* _Exercise objective_
Could you transcribe the whole listing, keeping every line exactly the same?

* _Data shown_
-----

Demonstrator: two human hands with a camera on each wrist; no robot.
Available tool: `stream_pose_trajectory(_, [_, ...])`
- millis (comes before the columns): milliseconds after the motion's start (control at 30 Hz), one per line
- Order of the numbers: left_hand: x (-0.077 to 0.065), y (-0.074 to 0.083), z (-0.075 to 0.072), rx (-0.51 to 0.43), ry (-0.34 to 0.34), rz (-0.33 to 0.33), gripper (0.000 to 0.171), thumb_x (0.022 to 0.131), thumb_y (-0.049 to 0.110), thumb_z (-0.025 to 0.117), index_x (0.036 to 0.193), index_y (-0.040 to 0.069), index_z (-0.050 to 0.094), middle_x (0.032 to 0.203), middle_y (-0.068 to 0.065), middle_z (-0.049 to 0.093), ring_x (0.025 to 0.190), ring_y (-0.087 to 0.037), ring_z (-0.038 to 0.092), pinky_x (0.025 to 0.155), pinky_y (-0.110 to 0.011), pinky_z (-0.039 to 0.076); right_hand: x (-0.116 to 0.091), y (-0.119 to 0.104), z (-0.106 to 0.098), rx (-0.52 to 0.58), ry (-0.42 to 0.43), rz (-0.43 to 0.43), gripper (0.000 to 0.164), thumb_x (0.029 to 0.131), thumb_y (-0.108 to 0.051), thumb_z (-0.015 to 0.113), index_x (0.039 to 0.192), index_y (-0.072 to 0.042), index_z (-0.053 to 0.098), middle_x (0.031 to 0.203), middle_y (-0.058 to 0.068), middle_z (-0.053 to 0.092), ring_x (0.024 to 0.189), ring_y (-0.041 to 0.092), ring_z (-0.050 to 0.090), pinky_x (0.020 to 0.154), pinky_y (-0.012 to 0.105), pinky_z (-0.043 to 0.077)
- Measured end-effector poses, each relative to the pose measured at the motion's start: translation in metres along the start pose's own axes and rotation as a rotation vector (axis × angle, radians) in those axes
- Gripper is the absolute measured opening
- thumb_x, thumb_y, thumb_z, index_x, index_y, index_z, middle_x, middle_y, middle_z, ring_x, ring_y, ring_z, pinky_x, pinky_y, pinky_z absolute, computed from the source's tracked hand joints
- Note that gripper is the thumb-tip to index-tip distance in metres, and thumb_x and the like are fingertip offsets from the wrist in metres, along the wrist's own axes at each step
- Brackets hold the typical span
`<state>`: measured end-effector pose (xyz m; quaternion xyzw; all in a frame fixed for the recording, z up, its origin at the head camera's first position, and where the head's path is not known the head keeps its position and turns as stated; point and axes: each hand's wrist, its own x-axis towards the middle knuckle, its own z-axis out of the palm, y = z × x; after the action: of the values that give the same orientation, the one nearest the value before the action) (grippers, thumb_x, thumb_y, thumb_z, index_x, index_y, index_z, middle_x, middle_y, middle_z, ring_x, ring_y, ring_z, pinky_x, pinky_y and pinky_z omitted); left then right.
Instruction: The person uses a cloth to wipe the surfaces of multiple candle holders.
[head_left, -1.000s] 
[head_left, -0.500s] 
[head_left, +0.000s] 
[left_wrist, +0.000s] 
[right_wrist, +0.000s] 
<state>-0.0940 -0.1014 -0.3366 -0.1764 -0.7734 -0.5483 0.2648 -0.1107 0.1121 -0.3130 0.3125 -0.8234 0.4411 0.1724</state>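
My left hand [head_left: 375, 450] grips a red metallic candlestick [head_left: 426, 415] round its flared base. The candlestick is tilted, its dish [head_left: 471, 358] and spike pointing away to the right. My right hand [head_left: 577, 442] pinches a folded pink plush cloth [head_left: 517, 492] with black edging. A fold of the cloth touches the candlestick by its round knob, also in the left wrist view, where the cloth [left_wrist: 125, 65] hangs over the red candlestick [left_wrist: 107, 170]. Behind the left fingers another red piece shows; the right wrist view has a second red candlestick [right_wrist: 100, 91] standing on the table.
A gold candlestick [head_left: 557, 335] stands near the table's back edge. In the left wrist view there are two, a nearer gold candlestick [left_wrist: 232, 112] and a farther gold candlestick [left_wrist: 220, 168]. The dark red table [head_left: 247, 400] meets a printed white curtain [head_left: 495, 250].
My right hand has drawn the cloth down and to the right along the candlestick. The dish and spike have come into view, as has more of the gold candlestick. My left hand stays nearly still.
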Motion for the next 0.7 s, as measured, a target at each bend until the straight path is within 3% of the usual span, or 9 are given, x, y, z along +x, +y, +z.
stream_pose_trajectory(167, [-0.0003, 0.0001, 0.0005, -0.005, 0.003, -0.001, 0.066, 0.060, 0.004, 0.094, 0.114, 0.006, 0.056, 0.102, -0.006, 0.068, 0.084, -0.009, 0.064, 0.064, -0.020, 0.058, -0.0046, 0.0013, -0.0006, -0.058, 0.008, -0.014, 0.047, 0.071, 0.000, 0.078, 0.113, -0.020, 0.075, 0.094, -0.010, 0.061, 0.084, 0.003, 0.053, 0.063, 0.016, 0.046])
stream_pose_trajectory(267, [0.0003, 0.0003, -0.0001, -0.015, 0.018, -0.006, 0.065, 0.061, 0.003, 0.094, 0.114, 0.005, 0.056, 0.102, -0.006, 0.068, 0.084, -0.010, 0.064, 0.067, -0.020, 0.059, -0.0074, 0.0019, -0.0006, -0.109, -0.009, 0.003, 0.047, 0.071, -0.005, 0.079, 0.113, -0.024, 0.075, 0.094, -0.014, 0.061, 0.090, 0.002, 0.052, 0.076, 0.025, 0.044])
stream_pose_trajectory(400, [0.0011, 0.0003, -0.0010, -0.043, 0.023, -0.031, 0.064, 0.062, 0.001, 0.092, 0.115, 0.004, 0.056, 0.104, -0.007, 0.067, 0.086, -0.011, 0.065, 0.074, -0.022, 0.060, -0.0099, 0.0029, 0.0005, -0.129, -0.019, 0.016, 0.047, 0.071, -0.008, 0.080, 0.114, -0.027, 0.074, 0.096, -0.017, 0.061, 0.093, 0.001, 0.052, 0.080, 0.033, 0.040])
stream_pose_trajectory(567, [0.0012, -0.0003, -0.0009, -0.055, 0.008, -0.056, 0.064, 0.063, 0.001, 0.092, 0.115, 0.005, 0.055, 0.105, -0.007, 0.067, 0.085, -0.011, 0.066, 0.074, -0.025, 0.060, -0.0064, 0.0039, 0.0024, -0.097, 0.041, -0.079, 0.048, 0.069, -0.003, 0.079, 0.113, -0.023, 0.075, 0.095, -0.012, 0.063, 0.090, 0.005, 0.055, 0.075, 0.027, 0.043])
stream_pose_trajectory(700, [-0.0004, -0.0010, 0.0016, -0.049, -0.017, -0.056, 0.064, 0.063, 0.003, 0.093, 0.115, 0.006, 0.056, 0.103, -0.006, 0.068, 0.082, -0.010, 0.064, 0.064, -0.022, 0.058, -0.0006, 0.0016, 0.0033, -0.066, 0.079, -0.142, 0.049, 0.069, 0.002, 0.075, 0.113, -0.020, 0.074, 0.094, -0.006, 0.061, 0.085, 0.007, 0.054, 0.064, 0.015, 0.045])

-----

* _Reply to the exercise_
Demonstrator: two human hands with a camera on each wrist; no robot.
Available tool: `stream_pose_trajectory(_, [_, ...])`
- millis (comes before the columns): milliseconds after the motion's start (control at 30 Hz), one per line
- Order of the numbers: left_hand: x (-0.077 to 0.065), y (-0.074 to 0.083), z (-0.075 to 0.072), rx (-0.51 to 0.43), ry (-0.34 to 0.34), rz (-0.33 to 0.33), gripper (0.000 to 0.171), thumb_x (0.022 to 0.131), thumb_y (-0.049 to 0.110), thumb_z (-0.025 to 0.117), index_x (0.036 to 0.193), index_y (-0.040 to 0.069), index_z (-0.050 to 0.094), middle_x (0.032 to 0.203), middle_y (-0.068 to 0.065), middle_z (-0.049 to 0.093), ring_x (0.025 to 0.190), ring_y (-0.087 to 0.037), ring_z (-0.038 to 0.092), pinky_x (0.025 to 0.155), pinky_y (-0.110 to 0.011), pinky_z (-0.039 to 0.076); right_hand: x (-0.116 to 0.091), y (-0.119 to 0.104), z (-0.106 to 0.098), rx (-0.52 to 0.58), ry (-0.42 to 0.43), rz (-0.43 to 0.43), gripper (0.000 to 0.164), thumb_x (0.029 to 0.131), thumb_y (-0.108 to 0.051), thumb_z (-0.015 to 0.113), index_x (0.039 to 0.192), index_y (-0.072 to 0.042), index_z (-0.053 to 0.098), middle_x (0.031 to 0.203), middle_y (-0.058 to 0.068), middle_z (-0.053 to 0.092), ring_x (0.024 to 0.189), ring_y (-0.041 to 0.092), ring_z (-0.050 to 0.090), pinky_x (0.020 to 0.154), pinky_y (-0.012 to 0.105), pinky_z (-0.043 to 0.077)
- Measured end-effector poses, each relative to the pose measured at the motion's start: translation in metres along the start pose's own axes and rotation as a rotation vector (axis × angle, radians) in those axes
- Gripper is the absolute measured opening
- thumb_x, thumb_y, thumb_z, index_x, index_y, index_z, middle_x, middle_y, middle_z, ring_x, ring_y, ring_z, pinky_x, pinky_y, pinky_z absolute, computed from the source's tracked hand joints
- Note that gripper is the thumb-tip to index-tip distance in metres, and thumb_x and the like are fingertip offsets from the wrist in metres, along the wrist's own axes at each step
- Brackets hold the typical span
`<state>`: measured end-effector pose (xyz m; quaternion xyzw; all in a frame fixed for the recording, z up, its origin at the head camera's first position, and where the head's path is not known the head keeps its position and turns as stated; point and axes: each hand's wrist, its own x-axis towards the middle knuckle, its own z-axis out of the palm, y = z × x; after the action: of the values that give the same orientation, the one nearest the value before the action) (grippers, thumb_x, thumb_y, thumb_z, index_x, index_y, index_z, middle_x, middle_y, middle_z, ring_x, ring_y, ring_z, pinky_x, pinky_y and pinky_z omitted); left then right.
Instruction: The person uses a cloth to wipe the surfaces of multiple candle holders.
[head_left, -1.000s] 
[head_left, -0.500s] 
[head_left, +0.000s] 
[left_wrist, +0.000s] 
[right_wrist, +0.000s] 
<state>-0.0940 -0.1014 -0.3366 -0.1764 -0.7734 -0.5483 0.2648 -0.1107 0.1121 -0.3130 0.3125 -0.8234 0.4411 0.1724</state>
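My left hand [head_left: 375, 450] grips a red metallic candlestick [head_left: 426, 415] round its flared base. The candlestick is tilted, its dish [head_left: 471, 358] and spike pointing away to the right. My right hand [head_left: 577, 442] pinches a folded pink plush cloth [head_left: 517, 492] with black edging. A fold of the cloth touches the candlestick by its round knob, also in the left wrist view, where the cloth [left_wrist: 125, 65] hangs over the red candlestick [left_wrist: 107, 170]. Behind the left fingers another red piece shows; the right wrist view has a second red candlestick [right_wrist: 100, 91] standing on the table.
A gold candlestick [head_left: 557, 335] stands near the table's back edge. In the left wrist view there are two, a nearer gold candlestick [left_wrist: 232, 112] and a farther gold candlestick [left_wrist: 220, 168]. The dark red table [head_left: 247, 400] meets a printed white curtain [head_left: 495, 250].
My right hand has drawn the cloth down and to the right along the candlestick. The dish and spike have come into view, as has more of the gold candlestick. My left hand stays nearly still.
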Motion for the next 0.7 s, as measured, a target at each bend until the straight path is within 3% of the usual span, or 9 are given, x, y, z along +x, +y, +z.
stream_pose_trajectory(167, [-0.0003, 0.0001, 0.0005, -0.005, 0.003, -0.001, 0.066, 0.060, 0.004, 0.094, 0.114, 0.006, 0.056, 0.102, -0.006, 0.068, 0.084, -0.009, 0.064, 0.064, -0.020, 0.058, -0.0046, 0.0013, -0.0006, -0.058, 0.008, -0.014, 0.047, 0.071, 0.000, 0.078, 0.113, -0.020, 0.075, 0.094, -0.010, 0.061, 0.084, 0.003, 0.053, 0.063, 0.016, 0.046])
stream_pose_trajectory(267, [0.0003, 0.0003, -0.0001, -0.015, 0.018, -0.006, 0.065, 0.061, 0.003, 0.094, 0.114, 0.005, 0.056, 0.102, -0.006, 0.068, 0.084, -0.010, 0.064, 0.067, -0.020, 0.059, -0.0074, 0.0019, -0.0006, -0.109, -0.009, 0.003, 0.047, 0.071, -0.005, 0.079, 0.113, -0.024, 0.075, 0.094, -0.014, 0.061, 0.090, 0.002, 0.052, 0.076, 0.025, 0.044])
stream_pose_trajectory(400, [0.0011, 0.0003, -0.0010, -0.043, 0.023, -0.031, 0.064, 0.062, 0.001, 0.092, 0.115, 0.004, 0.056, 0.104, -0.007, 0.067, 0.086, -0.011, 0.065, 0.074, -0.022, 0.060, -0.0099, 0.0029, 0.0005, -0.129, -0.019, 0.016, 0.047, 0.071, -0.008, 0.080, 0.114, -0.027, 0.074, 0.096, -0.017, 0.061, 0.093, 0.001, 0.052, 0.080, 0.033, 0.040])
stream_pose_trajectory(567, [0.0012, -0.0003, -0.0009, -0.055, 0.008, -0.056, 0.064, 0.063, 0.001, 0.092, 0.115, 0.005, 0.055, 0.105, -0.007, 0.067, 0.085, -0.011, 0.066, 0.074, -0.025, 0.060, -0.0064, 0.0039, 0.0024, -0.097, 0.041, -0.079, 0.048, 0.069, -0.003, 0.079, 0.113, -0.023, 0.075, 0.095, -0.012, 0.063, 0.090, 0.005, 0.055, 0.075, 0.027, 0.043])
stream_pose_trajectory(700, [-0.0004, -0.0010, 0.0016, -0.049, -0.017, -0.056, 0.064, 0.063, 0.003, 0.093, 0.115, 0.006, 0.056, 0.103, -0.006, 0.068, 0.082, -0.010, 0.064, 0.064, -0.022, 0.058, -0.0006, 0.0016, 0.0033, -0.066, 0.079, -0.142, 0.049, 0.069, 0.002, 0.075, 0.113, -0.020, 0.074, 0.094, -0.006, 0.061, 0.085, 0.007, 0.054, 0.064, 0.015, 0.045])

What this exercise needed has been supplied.